- **AIM OF THE TASK**:
Among the lines below, some may contain the string "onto". Say how many do, and give nothing besides the number.

- **RECORDS SUPPLIED**:
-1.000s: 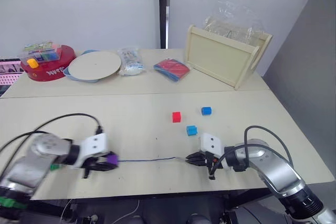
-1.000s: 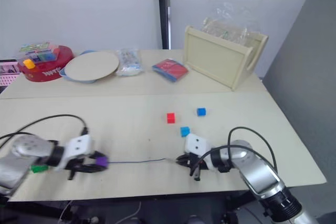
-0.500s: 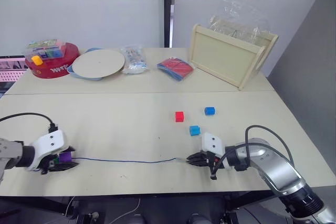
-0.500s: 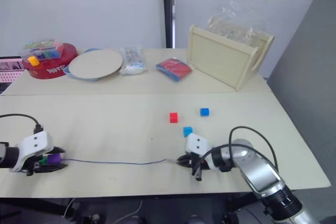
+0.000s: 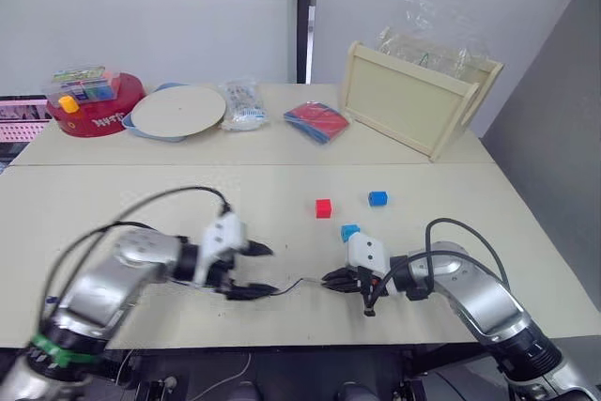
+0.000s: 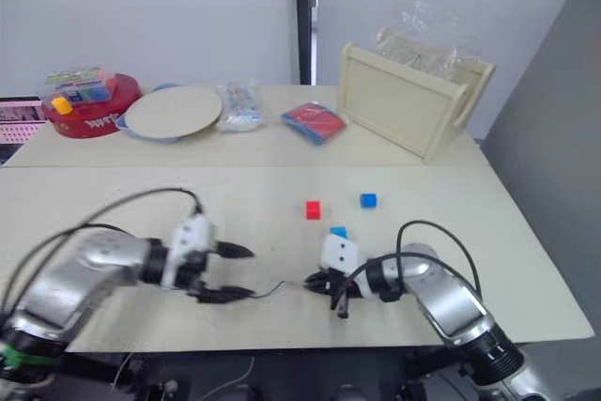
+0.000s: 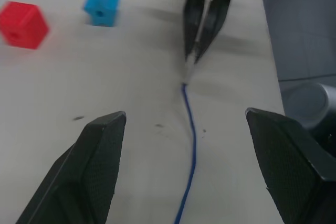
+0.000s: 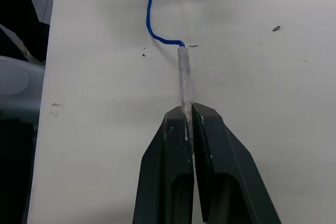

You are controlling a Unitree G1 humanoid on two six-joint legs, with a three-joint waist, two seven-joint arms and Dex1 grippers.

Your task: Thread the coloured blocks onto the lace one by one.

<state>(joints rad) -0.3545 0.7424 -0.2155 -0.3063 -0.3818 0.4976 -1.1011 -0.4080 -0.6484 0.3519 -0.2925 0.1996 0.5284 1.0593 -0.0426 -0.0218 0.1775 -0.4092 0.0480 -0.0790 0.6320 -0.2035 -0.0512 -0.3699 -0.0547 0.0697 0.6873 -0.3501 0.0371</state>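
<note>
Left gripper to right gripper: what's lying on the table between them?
Only the lace, running from the left gripper to the right gripper, whose jaws pinch its pale tip; left wrist view shows it.

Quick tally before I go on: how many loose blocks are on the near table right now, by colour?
Red block: 1
Dark blue block: 1
Light blue block: 1
Total: 3 loose blocks on the near table.
</note>
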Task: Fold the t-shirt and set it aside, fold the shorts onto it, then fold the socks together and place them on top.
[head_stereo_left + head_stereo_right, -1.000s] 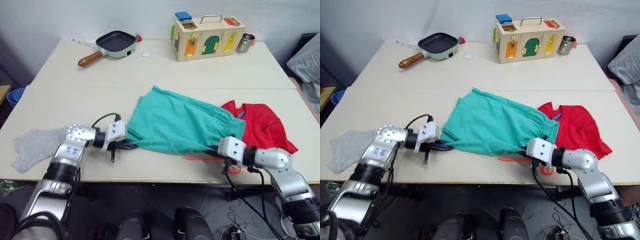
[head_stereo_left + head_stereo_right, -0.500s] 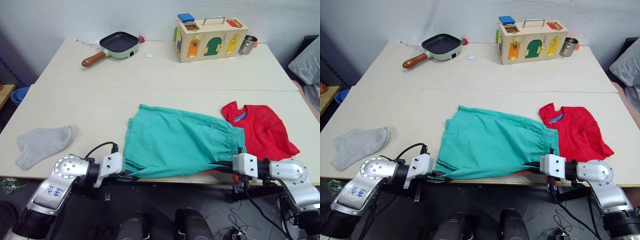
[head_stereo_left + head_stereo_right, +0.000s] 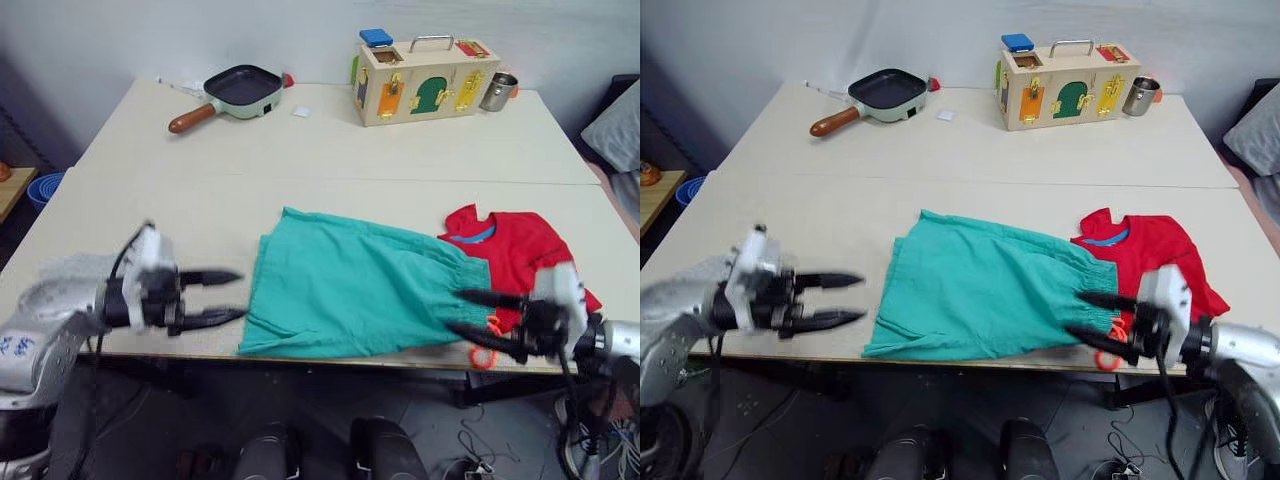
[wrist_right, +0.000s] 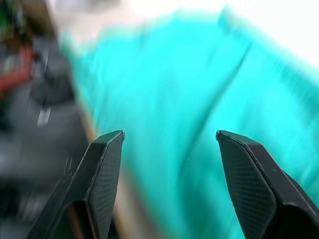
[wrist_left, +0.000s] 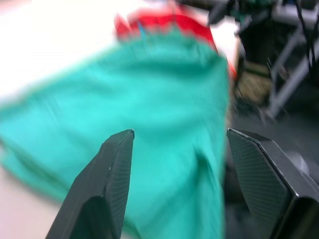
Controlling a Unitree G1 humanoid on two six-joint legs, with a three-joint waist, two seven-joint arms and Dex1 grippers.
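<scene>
At the far side of your table point(image 3: 300, 150) you have a black pan with a wooden handle point(image 3: 232, 88) to the left. To the right stands a wooden latch box point(image 3: 423, 78) with a blue block point(image 3: 377, 37) on top, and a metal cup point(image 3: 497, 90) just beside it.

You see two silver-grey metal arms with rounded joint housings; the left one carries small blue markings. Each ends in a white wrist block and a gripper, left gripper point(image 3: 226, 296) and right gripper point(image 3: 468, 313), with two tapered black textured fingers. Thin black cables run along both.
</scene>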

- **RESPONSE TO THIS EXERCISE**:
2